> **Exercise**: Filter the entries below down to the lines that hold "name".
(Record set Opens)
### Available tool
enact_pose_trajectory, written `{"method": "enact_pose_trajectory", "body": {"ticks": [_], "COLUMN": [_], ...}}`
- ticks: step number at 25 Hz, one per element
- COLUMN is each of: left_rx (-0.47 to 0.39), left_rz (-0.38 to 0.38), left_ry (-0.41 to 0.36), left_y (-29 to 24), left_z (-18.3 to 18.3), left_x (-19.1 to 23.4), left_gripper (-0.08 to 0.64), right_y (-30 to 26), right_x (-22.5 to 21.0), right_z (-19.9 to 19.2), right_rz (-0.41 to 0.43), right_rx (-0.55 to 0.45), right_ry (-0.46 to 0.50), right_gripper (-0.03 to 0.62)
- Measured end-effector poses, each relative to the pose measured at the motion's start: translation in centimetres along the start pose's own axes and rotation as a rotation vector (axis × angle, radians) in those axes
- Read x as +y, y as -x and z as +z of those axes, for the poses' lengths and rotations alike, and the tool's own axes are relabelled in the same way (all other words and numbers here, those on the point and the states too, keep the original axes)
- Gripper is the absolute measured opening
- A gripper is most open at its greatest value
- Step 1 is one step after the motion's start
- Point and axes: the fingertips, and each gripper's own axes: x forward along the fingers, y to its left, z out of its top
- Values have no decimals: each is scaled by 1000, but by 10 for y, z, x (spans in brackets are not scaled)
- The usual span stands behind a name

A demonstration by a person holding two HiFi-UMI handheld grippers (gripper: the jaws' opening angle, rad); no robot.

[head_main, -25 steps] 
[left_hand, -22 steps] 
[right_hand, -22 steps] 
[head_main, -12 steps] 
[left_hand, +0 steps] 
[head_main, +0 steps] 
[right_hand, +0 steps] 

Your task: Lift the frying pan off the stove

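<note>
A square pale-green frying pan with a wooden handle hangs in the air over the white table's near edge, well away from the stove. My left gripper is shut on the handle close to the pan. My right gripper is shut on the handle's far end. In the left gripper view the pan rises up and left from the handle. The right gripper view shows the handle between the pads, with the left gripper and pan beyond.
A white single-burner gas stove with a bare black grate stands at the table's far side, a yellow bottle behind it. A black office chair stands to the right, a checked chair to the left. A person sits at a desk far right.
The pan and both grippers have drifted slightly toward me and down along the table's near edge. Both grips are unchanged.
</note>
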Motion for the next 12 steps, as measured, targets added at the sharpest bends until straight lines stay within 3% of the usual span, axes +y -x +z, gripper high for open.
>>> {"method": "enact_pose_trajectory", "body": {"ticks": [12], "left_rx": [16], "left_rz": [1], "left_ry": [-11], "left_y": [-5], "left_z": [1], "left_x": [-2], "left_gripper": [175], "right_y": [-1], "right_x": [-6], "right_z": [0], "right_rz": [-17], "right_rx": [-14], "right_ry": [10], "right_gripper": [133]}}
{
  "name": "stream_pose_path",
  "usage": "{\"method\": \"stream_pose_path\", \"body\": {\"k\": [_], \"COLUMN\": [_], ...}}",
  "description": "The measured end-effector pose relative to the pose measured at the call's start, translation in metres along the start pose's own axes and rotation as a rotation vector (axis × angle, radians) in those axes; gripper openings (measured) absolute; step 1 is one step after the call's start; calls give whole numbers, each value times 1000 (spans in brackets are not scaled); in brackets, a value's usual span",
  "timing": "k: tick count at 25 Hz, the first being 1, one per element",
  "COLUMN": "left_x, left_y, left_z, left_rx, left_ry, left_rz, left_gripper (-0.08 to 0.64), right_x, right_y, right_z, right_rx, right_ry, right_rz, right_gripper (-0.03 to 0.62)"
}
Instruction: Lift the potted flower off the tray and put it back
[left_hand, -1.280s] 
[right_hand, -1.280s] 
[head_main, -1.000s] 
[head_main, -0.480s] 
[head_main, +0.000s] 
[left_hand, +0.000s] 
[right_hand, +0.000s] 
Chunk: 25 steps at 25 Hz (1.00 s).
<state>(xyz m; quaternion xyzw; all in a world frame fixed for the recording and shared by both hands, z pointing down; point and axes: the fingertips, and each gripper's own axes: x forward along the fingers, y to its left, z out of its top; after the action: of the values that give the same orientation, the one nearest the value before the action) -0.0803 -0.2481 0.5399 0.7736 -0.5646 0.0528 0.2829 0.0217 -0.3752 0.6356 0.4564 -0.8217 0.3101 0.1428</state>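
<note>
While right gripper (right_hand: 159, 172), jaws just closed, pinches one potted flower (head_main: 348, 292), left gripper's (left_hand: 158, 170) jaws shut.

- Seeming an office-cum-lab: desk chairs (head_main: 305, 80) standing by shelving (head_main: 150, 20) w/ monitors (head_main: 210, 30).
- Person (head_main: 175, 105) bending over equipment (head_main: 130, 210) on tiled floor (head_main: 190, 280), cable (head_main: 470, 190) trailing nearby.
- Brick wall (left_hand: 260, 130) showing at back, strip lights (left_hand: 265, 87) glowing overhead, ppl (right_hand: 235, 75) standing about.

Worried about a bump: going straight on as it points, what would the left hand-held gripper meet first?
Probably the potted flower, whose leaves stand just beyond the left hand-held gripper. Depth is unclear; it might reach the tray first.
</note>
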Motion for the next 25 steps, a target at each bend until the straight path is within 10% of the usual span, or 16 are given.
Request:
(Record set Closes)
> **Answer below**:
- The usual span stands behind a name
  "name": "stream_pose_path",

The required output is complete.